**What the task asks:** The records below hold a stretch from the line with "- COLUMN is" through the line with "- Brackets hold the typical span"; return exactly those lines, ends included, and nothing more.

**Provided material:**
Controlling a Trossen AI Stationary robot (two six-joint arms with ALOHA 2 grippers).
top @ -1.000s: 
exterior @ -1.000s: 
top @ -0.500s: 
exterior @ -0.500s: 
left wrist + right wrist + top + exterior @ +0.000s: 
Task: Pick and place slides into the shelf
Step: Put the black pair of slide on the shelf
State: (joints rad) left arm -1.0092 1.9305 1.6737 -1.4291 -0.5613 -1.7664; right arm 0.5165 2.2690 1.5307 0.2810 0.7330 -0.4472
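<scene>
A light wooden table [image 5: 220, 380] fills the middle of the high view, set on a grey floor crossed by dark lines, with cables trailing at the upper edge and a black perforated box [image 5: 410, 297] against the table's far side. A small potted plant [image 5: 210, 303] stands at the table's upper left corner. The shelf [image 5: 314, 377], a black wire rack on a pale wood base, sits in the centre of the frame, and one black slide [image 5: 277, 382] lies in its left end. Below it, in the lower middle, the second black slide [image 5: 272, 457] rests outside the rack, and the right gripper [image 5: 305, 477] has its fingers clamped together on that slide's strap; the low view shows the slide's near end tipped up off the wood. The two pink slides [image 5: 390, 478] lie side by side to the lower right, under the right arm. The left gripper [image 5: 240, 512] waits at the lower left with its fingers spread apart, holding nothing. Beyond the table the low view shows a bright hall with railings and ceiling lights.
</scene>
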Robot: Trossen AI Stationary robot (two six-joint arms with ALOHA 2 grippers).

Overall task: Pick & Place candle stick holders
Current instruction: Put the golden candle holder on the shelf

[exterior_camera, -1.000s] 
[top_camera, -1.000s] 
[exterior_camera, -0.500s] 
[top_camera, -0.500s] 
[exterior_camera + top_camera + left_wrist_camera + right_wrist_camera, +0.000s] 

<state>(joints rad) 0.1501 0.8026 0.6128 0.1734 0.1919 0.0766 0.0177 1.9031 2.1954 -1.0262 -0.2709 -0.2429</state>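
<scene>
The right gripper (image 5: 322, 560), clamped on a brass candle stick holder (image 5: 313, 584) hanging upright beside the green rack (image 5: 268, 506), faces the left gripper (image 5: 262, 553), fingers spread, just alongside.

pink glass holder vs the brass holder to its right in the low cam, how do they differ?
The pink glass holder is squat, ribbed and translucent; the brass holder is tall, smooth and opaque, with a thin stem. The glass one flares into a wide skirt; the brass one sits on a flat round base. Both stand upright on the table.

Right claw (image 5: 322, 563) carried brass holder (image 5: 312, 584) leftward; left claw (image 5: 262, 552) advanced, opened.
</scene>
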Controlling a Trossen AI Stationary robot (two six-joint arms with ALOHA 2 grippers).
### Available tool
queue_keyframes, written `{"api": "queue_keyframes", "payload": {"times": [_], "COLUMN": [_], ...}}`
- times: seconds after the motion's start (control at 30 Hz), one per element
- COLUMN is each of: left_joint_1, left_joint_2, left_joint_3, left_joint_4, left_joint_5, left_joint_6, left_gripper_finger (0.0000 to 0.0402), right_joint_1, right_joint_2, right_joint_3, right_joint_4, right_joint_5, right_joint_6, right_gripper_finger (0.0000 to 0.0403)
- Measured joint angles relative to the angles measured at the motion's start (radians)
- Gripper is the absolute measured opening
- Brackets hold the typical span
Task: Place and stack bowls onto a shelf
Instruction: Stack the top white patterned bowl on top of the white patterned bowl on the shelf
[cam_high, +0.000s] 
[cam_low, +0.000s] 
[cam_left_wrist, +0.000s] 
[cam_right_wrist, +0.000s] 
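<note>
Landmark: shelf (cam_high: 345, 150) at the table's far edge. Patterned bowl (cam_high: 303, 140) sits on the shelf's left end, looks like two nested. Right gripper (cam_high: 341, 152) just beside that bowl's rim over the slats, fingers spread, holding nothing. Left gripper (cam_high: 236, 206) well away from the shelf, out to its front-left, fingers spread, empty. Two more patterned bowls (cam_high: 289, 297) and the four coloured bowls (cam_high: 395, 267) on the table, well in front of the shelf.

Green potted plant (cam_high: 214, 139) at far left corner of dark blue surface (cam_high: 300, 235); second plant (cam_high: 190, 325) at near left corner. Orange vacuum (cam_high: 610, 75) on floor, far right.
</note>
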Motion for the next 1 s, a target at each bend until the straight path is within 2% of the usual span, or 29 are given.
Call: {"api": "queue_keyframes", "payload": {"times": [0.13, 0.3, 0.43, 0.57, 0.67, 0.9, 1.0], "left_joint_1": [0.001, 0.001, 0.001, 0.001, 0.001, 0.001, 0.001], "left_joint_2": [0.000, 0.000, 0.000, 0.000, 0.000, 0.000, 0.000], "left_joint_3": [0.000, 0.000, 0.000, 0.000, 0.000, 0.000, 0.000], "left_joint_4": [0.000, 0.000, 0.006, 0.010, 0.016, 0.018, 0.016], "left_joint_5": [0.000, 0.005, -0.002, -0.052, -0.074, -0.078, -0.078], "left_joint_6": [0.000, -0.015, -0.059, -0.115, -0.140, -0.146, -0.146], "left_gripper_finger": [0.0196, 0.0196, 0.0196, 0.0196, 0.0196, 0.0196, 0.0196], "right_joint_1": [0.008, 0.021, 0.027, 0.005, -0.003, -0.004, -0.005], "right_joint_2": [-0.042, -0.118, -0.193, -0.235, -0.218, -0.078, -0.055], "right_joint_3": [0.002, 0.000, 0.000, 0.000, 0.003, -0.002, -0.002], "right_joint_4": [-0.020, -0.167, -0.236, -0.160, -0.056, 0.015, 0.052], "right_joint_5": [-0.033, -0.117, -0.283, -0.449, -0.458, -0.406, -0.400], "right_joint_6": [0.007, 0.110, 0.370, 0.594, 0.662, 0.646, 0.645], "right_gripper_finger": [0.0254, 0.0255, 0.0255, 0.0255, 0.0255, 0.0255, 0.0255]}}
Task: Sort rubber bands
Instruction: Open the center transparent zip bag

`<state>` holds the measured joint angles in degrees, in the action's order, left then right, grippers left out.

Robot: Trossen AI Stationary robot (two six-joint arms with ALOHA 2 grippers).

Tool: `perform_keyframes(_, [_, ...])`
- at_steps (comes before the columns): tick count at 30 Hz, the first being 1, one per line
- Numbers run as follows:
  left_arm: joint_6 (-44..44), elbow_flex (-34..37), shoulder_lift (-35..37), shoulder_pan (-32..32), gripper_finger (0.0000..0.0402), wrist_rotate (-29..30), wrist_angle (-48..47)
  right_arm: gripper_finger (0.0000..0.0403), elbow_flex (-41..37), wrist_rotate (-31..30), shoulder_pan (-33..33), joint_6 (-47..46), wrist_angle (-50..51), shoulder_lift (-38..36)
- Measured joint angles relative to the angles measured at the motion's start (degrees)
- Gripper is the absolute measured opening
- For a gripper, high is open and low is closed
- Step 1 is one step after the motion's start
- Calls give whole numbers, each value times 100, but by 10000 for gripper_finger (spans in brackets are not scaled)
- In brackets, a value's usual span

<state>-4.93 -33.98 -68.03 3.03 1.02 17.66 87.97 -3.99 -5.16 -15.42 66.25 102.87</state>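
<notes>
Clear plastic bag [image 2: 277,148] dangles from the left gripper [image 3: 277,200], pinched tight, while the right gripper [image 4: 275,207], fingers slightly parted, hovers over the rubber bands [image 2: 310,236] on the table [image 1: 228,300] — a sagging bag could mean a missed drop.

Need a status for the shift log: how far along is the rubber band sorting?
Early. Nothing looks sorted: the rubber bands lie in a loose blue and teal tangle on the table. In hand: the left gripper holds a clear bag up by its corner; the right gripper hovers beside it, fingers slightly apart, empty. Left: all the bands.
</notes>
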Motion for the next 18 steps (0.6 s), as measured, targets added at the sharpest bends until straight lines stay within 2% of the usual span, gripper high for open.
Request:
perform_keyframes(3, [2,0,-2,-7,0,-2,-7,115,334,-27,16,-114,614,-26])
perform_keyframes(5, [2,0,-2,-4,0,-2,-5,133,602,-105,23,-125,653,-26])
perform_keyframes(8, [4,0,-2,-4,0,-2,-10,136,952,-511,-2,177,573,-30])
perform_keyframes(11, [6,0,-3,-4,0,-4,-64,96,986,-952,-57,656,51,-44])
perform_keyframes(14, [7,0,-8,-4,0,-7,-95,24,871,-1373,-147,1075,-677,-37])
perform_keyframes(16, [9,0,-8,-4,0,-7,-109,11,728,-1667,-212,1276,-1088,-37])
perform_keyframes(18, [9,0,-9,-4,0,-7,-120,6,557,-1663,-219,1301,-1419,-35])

**Exercise answer:**
- COLUMN is each of: left_joint_1, left_joint_2, left_joint_3, left_joint_4, left_joint_5, left_joint_6, left_gripper_finger (0.0000 to 0.0402), right_joint_1, right_joint_2, right_joint_3, right_joint_4, right_joint_5, right_joint_6, right_gripper_finger (0.0000 to 0.0403)
- Measured joint angles relative to the angles measured at the motion's start (radians)
- Gripper is the absolute measured opening
- Brackets hold the typical span

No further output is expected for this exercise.